The result was hundreds of targets: over one hundred library targets, built as static libraries, and more than two hundred executables for tests and examples. While Buck(2) is optimized for managing such granular targets, the same can not be said for CMake. Each subdirectory maintained its own CMakeLists.txt, and header includes were managed through global include_directories(), with no direct link between targets and their associated header files. This approach encouraged tight coupling across module boundaries. Over the years, dependencies accumulated organically, resulting in a highly interconnected, and in parts cyclic, dependency graph.

Static Linking vs. Shared Linking

The combination of 300+ targets and static linking resulted in a massive build tree, dozens of GiB when building in release mode and several times larger when built with debug information. This grew to the point where we had to provision larger CI runners just to accommodate the build tree in debug mode!

Individual test executables could reach several GiB, making it impractical to transfer the executables between runners to parallelize the execution of the tests across different CI runners. Significantly delaying CI feedback for developers when pushing changes to a PR.

This size is the result of each static library containing a full copy of all of its dependencies' object files. With over 100+ strongly connected libraries, we end up with countless redundant copies of the same objects scattered throughout the build tree, blowing up the total size.

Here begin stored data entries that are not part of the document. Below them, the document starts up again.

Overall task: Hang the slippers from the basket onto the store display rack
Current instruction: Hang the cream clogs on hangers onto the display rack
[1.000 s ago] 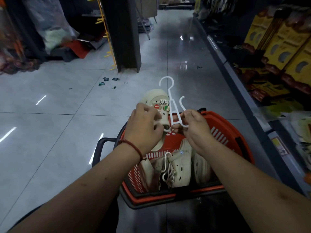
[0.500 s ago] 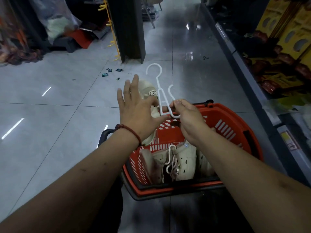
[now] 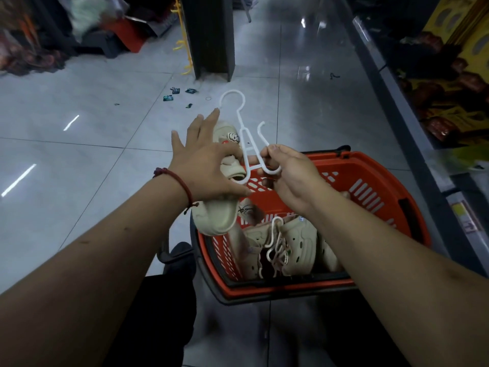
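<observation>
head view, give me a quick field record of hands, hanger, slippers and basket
left hand: fingers spread, palm pressed on a beige slipper
right hand: pinch grip on the lower loop of the white hanger
hanger: held above the basket, top hook pointing away, one slipper on it
basket: red, on the floor, more beige slippers inside
floor: grey tiles, small scraps lying near a dark pillar

Both forearms reach forward, bare. The left hand (image 3: 205, 165) is spread flat, fingers extended and splayed (a red cord circles its wrist). The right hand (image 3: 292, 176) is curled, thumb and forefinger pinched together.
</observation>
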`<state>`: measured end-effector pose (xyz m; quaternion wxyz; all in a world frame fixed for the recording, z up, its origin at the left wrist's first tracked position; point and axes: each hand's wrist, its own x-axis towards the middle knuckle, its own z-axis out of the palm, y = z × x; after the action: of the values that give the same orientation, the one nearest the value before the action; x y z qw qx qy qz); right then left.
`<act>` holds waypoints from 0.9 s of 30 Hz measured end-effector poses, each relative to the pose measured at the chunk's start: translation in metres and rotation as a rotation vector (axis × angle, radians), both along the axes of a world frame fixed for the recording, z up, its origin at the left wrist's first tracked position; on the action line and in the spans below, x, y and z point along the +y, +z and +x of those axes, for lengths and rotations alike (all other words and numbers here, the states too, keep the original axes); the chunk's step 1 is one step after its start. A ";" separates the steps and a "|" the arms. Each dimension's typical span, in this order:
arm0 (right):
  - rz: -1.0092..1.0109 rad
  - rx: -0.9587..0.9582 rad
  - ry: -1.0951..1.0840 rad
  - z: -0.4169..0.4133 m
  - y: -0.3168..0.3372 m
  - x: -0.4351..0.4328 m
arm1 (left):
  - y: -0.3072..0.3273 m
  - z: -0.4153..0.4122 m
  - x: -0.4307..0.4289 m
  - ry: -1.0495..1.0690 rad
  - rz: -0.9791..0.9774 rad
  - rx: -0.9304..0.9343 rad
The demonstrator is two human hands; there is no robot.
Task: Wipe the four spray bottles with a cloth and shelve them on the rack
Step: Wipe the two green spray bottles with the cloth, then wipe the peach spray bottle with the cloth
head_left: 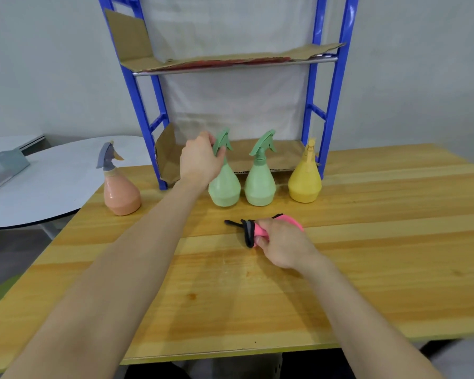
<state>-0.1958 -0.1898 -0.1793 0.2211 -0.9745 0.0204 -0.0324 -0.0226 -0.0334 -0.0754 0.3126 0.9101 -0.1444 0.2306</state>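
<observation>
Four spray bottles stand in a row on the wooden table (367, 242), in front of the blue rack (337, 86). From left to right they are an orange bottle (122, 195) with a grey trigger, a green bottle (225, 187), a second green bottle (260, 184) and a yellow bottle (304, 183). My left hand (200, 160) curls round the neck and trigger of the left green bottle, which stands on the table. My right hand (279, 243) grips a bunched pink cloth (259, 231) with a black edge, low on the table.
The rack's shelves are lined with brown cardboard (230, 60), one at table level and one higher. A white round table (52, 181) stands at the left with a grey box (3, 168) on it. Behind the rack is a plain wall.
</observation>
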 end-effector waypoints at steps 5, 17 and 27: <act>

CMake usually requires the library dependency graph to be acyclic (a DAG). However it allows circular dependencies between static libraries, because it’s possible to adjust the linker invocation to work around possible issues with missing symbols.

For example, say library A depends on foo() from library B, and B in turn depends on bar() defined in A. If we link them in order A B, the linker will find foo() in B for use in A but will fail to find bar() for use in B. This happens because the linker processes the libraries from left to right and symbols that are not (yet) required are effectively ignored.

The trick is now simply to repeat the entire circular group in the linker arguments A B A B. Previously ignored symbols are now in the list of required symbols and can be resolved when the linker processes the repeated libraries.

However, there is no workaround for shared libraries. So the moment we attempted to build Velox as a set of shared libraries, CMake failed to configure. The textbook solution would involve refactoring dependencies between targets, explicitly marking dependencies - as PUBLIC( meaning forwarded to both direct and transitive dependents) or PRIVATE, ( required only for this target at build time), and manually breaking cycles. But with hundreds of targets and years of organic growth, this became an unmanageable task.

Solution Attempt 1: Automate

Manually addressing this was unmanageable so, our first instinct as Software Engineers was, of course, to automate the process. I wrote a python package that parses all CMakelists.txt files in the repository using Antlr4, tracks which source files and headers belong to which target and reconstructs the library dependency graph. Based on the graph and whether headers are included from a source or a header file, the tool grouped the linked targets as either PRIVATE or PUBLIC.

While this worked locally and made it easier to resolve the circular dependencies, it proved far too brittle and disruptive to implement at scale. Velox's high development velocity meant many parts of the code base changed daily, making it impossible to land modifications across over 250+ CMake files in a timely manner while also allowing for thorough review and testing. Maintaining this carefully constructed DAG of dependencies would also have required an unsustainable amount of specialized reviewer attention, time that could be spent much more productively elsewhere.

Solution: Monolithic Library via CMake Wrappers

Given the practical constraints we needed a solution that would unblock shared builds without disrupting the ongoing development. To achieve this we used a common pattern of larger CMake code bases, project specific wrapper functions. A special thanks to Marcus Hanwell for introducing me to the pattern he successfully used in VTK.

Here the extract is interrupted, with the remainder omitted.